Hope for Limping Christians. Changing your Character is both an Act of Will and an Act of Grace

By Anita Mathias

2101-colorful-caterpillar

 

Neuroscientist James Fallon was (interestingly!) studying the brains of murderous psychopaths, using brain scans of his family as a control group of the healthy. He suddenly noticed the unmistakable brain scan of a psychopath among his family’s scans. Puzzled, certain it has been misfiled, he has the technician break the code. The brain of the psychopath? It was his own.

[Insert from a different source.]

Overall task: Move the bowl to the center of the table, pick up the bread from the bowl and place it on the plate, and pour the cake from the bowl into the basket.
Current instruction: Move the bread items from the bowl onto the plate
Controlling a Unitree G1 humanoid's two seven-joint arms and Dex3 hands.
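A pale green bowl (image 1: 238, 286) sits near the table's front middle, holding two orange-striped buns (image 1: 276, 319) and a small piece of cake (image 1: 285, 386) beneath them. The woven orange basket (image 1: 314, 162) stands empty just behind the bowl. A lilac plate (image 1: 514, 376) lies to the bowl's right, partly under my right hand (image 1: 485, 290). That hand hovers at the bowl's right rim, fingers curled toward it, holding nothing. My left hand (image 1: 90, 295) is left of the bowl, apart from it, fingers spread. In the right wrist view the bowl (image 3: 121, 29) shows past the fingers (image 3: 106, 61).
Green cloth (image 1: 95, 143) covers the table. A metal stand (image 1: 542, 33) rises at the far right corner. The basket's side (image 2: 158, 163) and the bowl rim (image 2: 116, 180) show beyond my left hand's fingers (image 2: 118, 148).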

 I found that I happened to have a series of genetic alleles, “warrior genes,” that had to do with serotonin and were thought to be at risk for aggression, violence, and low emotional and interpersonal empathy, Fallon writes.

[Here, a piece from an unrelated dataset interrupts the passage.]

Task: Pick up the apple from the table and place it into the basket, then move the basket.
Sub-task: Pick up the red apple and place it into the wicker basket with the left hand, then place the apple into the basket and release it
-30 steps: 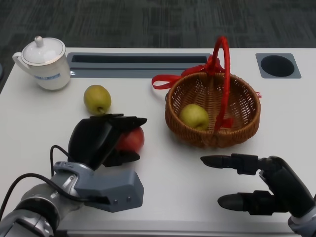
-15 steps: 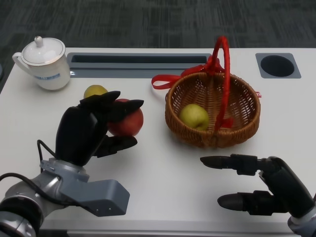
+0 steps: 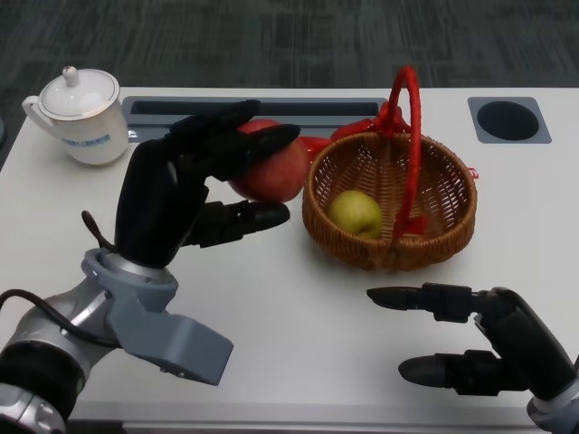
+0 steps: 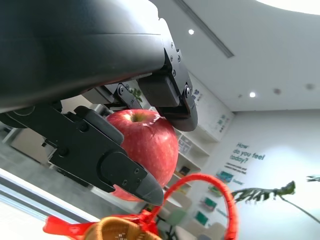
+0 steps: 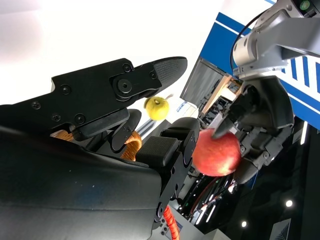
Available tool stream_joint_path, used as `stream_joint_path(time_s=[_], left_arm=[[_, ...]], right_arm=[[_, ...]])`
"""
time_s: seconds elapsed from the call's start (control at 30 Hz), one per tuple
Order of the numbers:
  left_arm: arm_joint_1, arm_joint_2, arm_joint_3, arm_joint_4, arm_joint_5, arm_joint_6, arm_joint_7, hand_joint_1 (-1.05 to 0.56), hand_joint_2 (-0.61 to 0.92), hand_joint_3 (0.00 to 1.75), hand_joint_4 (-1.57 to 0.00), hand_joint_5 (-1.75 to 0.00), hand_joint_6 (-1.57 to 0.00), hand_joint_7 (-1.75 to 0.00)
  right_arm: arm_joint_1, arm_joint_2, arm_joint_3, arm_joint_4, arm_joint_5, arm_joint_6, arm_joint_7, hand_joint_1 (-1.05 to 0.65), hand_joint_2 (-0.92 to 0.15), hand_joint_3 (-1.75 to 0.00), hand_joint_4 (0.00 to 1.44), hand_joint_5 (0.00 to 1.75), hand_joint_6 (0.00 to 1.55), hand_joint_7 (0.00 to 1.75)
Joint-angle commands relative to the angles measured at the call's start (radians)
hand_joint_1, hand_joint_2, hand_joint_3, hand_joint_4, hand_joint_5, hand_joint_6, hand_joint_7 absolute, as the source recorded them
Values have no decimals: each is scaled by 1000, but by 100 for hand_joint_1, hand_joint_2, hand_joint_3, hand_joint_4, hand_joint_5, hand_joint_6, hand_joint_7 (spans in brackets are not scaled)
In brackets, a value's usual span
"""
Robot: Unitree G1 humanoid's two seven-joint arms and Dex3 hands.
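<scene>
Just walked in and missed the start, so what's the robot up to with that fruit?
The robot's left hand holds a red apple in the air beside the wicker basket, not yet over its opening. The basket has a red handle and a yellow-green fruit inside. The right hand hovers open near the table's front edge, holding nothing. A white teapot stands at the far left.
</scene>
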Motion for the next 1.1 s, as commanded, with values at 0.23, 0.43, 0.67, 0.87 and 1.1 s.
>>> stream_joint_path(time_s=[0.23, 0.43, 0.67, 0.87, 1.1], left_arm=[[-108, -102, 51, 29, -87, -24, -169, -8, 79, 0, -122, -3, -111, -3], [-197, -189, 66, 191, -116, 15, -237, -11, 79, 1, -123, -2, -111, -1], [-273, -249, 73, 319, -128, 40, -276, -15, 84, 1, -123, -2, -109, 0], [-295, -284, 84, 388, -137, 87, -313, -15, 84, 0, -123, -1, -110, -1], [-291, -289, 82, 420, -146, 99, -373, -26, 81, 0, -89, 0, -82, 0]], right_arm=[[4, -6, -10, 4, -6, -10, -17, -63, -92, -4, 81, 0, 72, 0], [10, -6, -13, -3, -15, -9, -30, -63, -92, -3, 82, 0, 72, 0], [29, -7, -12, -29, -35, -4, -50, -63, -92, -4, 81, 0, 72, 0], [49, -17, -19, -52, -44, -8, -65, -63, -92, -4, 81, 0, 71, 0], [65, -23, -20, -74, -39, -5, -73, -63, -92, -5, 81, 0, 71, 0]])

Can someone whose brain chemistry predisposes them to aggression and low empathy ever change? Fallon decides to try.

“For myself, I decided to try to treat my wife and other loved ones with more care. Each time I’m about to interact with them, I pause for a moment and asked “what would a good person do here?” My wife started noticing this and after two months said “what has come over you?” When I told her that I was trying   against all odds, overcome my psychopathy, she said she appreciated the effort even though I was not sincere…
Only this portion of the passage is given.